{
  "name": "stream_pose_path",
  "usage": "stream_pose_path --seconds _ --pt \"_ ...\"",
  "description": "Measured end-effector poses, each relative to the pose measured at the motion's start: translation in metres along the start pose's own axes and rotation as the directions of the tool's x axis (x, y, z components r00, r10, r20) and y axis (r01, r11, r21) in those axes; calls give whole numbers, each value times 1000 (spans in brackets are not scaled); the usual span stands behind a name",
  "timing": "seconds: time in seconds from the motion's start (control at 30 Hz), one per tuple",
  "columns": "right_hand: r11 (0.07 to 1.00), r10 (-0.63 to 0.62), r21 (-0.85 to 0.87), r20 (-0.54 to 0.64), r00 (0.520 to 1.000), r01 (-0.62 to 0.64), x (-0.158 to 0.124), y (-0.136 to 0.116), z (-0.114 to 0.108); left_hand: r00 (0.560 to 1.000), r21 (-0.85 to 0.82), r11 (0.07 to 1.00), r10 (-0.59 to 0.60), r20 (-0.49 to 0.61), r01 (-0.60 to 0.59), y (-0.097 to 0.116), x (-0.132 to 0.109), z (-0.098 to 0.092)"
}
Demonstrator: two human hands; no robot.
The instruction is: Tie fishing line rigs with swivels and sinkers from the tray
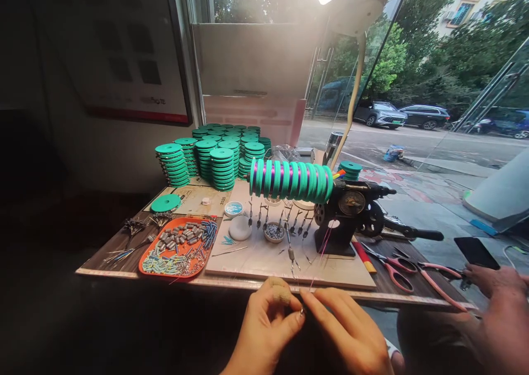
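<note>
Just in front of the table edge, my left hand (273,322) is closed in a pinch on a small shiny metal piece (303,311); a tan cover wraps one finger. My right hand (347,325) is beside it, its fingertips drawn together where a thin pink-purple fishing line (324,245) runs down to them; the thumb is hidden. Above, a row of green foam spools (291,181) wound with purple line sits on the shaft of a black hand-cranked winder (351,204). Wire-and-sinker rigs (291,252) hang below the spools over a pale board (248,270).
Left stands an orange tray (178,276) of sinkers and small tubes, with stacked green spools (222,168) behind. A bowl of beads (274,232) is mid-board. At right lie scissors (399,270), pliers (440,284), and another person's hand (496,284) near a phone (475,252).
</note>
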State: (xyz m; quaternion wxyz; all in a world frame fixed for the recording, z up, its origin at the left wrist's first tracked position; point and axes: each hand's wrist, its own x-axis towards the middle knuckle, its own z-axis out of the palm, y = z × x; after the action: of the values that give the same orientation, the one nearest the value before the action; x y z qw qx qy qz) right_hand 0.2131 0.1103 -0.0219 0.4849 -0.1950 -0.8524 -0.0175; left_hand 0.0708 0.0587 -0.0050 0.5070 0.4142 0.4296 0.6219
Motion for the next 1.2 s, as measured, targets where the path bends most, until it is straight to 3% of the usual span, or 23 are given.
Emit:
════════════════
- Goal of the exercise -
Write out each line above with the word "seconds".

- Solution below -
  "usage": "stream_pose_path --seconds _ --pt \"_ ...\"",
  "timing": "seconds: time in seconds from the motion's start (control at 30 Hz), one per tuple",

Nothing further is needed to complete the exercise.